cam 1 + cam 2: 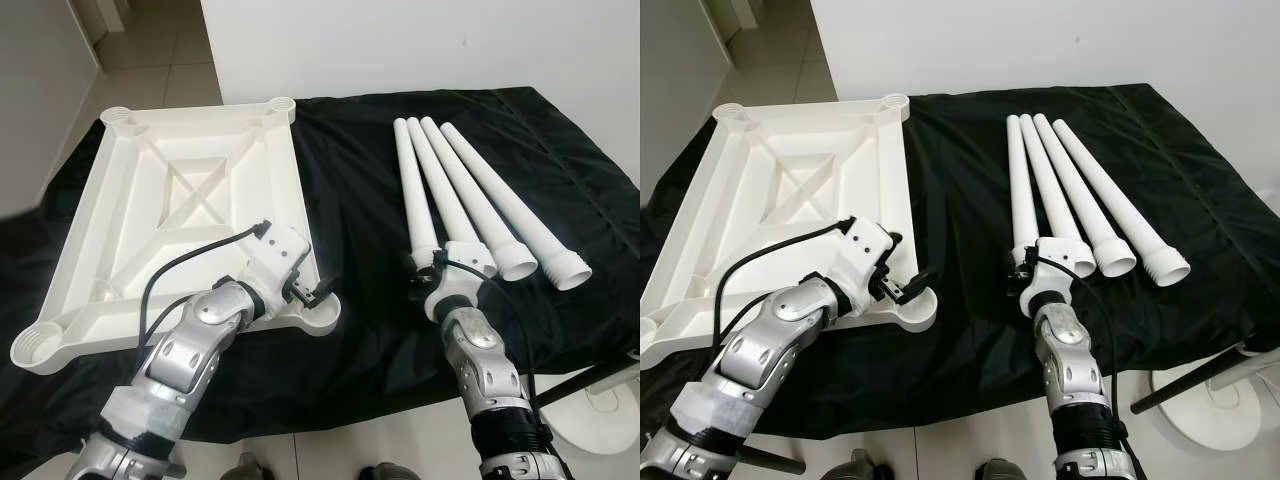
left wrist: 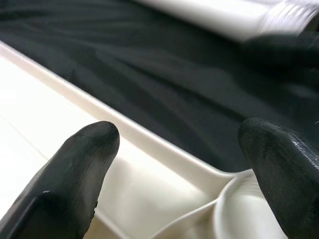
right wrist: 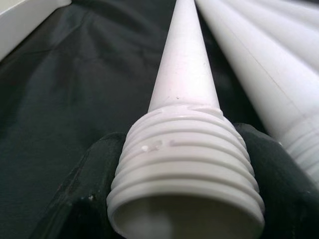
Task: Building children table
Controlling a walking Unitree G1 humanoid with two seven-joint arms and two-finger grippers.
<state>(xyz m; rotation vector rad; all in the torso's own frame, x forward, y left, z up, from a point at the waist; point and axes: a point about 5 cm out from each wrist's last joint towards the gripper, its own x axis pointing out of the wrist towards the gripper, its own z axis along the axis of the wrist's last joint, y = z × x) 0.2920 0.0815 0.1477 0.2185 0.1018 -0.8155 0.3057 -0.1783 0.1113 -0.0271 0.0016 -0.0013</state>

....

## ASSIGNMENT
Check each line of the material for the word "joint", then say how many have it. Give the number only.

## WRITTEN RESPONSE
2